Providence Village was recently recognized for making its ponds safer for ducklings. Photo by J.G. Domke.

Oct. 21, 2021

A small town in Denton County recently attracted the praise of People for the Ethical Treatment of Animals.

Earlier this month, Providence Village was awarded with PETA's “Compassionate Town Award” for aiding the city's ducklings.

Located between Decatur and McKinney, Providence Village is a small mostly master planned community of more than 1,700 homes, grouped around ponds.

During the spring, it’s not unusual to spot tiny Mallard ducklings in a row following their mother to a pond. The ducklings often live in small shallow ponds where they can find food until they get big enough to venture out on their own.

But in March 2020, Providence Village started getting emergency calls from concerned residents to report duckings chirping in the overflow storm drains in the half dozen ponds in the village.  

Providence pond with ducksMany of the homes in Providence Village are built around ponds with storm drains. Photo by J.G. Domke.

City Manager Brian Roberson says he wasn’t aware of the duckling problem until last year. 

“It had to have been happening [before], but I’ve been here 17 years, and it’s not something that had ever come up.”

During the pandemic, perhaps more people were working from home and spending time outdoors, walking and observing wildlife.

Not only was the city’s phone ringing off the hook to come rescue the ducklings, some citizens couldn’t wait for help and tried saving ducklings themselves. The city feared there was a risk someone would get injured or trapped inside one of the storm drains. 

“It’s just too dangerous, those grates weigh a ton and if someone got underneath it would be devastating," Roberson says. “The duckling issue aside, public safety became an issue as well.” 

So with other projects on hold or canceled due to the pandemic, staff had time to be creative and experiment. 

They quickly figured out simply spreading a mesh screen over the top of the pond drain would block the water overflow during a heavy downpour. They tried making a frame out of PVC pipe and it kept floating off the drain. They contacted PETA and asked their waterfowl expert for advice.

“They said they’d never seen a situation like this before,” says Roberson. “So we kept trying different things.”

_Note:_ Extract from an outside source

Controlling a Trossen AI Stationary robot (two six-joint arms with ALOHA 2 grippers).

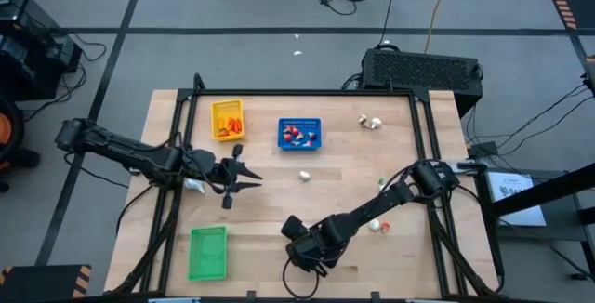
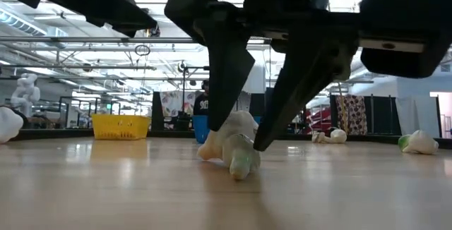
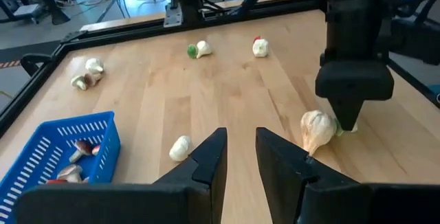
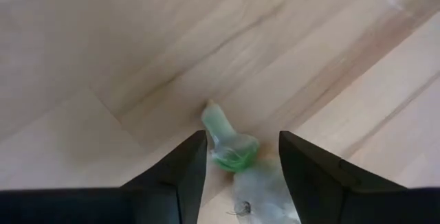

Providence Village pond grate fenceA product designed for sediment control was used to create a fence around the pond grates, where overflow water drains. Photo by J.G. Domke.

After some research, they discovered a product designed for sediment control produced by ERTEC that is effective, cost-effective, durable and easy to maintain, according to the city's website

As an added bonus, the product is made from recycled materials, is reusable and is recyclable.

Called the Hard Surface Guard, it is a patented “system to provide sediment control on hard surfaces around construction sites” says the company. It creates a ridge, which will flatten down when a truck drives over and them pop back up. Once attached to the drains, the wide strips of black mesh screen created a short fence around the drain.

Klayton Rutherford, a PETA staff member who works remotely for the nonprofit from his home in Providence Village, had moved from Virginia to Texas to be closer to his wife’s family. Rutherford is a research associate for captive animal law enforcement nationwide but was interested protecting animals in his hometown.

“I heard about it because I live here and everyone was talking about it,” he says, but admitted the solution came from the community. “This idea was all the town’s idea.”

Rutherford says PETA receives many calls each year about ducklings falling in storm drains, usually from concerned citizens. 

“PETA coaches them on what to do. Usually, the mother duck is standing right by, frantic not knowing what to do,” says Rutherford. 

He said cities usually install a ramp inside the drains so the ducks can climb out. 

By February 2021, all the storm water grates in Providence Village had been surrounded with the repurposed sediment control guards and this year, they had no calls to rescue ducklings.

Rutherford said the city did the right thing.

“It is our responsibility to correct this situation because it is a man-made problem, and we need a man-made solution.”